Excerpts from a dataset:
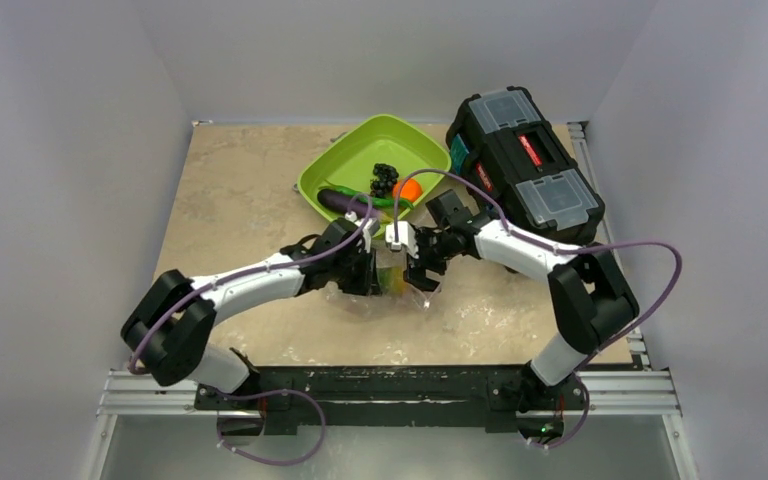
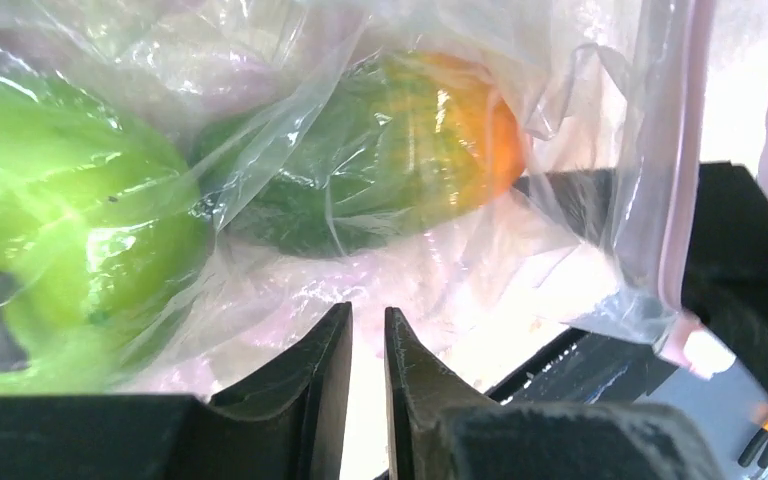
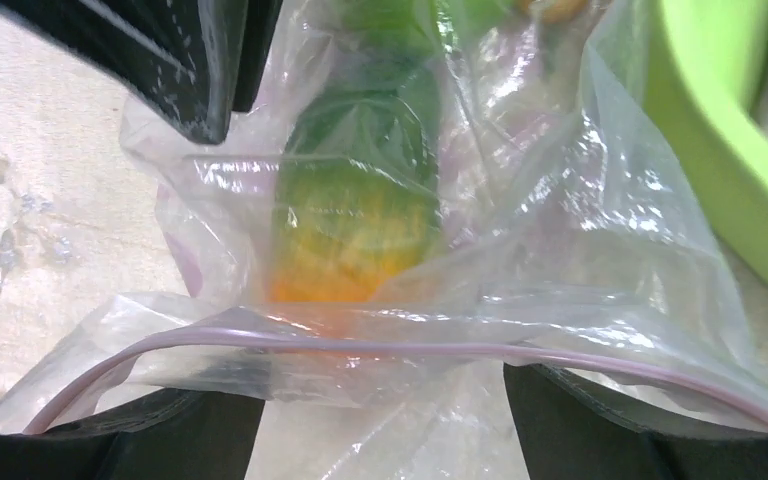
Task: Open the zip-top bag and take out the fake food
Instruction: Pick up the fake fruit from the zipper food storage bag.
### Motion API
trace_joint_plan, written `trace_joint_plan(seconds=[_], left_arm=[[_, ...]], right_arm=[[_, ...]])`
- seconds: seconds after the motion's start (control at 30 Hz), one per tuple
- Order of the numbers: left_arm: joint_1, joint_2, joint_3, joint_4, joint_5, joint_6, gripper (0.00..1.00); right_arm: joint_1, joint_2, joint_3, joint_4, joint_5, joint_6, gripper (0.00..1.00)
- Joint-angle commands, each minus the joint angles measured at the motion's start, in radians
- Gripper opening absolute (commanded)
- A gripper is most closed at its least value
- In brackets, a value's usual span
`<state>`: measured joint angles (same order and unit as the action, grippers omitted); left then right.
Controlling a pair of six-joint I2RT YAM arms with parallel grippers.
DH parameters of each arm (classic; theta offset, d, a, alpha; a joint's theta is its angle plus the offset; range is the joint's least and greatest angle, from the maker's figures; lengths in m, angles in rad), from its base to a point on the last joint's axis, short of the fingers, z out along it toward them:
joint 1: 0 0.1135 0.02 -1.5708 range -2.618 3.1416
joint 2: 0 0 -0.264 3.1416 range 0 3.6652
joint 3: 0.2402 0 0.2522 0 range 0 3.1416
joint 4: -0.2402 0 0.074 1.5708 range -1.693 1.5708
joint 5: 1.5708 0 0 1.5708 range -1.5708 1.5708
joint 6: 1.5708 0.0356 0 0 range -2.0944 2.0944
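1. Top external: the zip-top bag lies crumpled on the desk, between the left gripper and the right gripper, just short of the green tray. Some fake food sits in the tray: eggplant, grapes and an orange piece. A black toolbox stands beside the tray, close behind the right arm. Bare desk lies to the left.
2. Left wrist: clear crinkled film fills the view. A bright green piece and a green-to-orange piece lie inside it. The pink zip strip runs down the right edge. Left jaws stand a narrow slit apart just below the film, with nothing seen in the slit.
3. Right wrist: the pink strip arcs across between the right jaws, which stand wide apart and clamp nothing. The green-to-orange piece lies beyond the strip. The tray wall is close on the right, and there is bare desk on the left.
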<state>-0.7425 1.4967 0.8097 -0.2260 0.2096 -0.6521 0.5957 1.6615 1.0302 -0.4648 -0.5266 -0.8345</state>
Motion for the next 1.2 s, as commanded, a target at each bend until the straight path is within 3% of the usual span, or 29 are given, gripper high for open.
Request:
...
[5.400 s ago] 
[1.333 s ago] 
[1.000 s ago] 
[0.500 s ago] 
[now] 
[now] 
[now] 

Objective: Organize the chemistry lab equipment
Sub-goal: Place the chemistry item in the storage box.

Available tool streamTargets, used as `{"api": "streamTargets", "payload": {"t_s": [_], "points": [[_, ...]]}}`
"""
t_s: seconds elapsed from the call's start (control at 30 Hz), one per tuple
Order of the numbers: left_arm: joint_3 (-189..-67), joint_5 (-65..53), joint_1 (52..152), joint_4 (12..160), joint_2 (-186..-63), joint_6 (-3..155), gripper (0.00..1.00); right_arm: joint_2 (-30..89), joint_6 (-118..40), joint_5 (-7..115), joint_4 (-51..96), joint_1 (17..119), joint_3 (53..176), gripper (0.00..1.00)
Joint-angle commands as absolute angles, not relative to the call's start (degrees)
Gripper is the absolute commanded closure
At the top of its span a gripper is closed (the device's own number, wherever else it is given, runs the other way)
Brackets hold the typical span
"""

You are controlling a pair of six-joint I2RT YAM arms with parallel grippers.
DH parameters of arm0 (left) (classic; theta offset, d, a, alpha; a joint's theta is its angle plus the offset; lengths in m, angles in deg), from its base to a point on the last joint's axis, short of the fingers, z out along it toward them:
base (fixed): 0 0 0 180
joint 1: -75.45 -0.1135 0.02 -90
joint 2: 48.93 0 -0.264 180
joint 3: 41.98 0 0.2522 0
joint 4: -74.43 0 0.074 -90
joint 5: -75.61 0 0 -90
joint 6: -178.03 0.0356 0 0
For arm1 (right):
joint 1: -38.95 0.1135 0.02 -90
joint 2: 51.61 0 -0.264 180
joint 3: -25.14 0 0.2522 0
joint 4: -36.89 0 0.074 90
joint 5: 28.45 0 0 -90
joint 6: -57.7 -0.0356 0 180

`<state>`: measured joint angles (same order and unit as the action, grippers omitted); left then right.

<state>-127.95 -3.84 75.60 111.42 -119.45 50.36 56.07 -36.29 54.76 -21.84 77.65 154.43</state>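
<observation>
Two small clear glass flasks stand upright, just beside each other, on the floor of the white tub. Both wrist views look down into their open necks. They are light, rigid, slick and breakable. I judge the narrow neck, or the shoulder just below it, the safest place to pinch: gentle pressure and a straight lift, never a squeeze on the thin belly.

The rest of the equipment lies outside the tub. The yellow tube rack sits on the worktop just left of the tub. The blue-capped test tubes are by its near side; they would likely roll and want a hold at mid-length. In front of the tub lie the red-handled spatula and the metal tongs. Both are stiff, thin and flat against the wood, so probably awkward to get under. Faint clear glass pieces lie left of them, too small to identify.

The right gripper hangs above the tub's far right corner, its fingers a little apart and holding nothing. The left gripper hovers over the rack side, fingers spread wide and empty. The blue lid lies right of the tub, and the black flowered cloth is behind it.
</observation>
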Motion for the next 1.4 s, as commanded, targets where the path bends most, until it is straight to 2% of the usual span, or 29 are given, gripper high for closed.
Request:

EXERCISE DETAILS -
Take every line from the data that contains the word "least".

REPLY -
- A gripper is most closed at its least value
DH parameters of each arm (classic; theta offset, d, a, alpha; a joint's theta is its angle plus the offset; range is the joint's least and greatest angle, from the maker's figures; lengths in m, angles in rad), from its base to a point on the last joint's axis, short of the fingers, z out along it toward them:

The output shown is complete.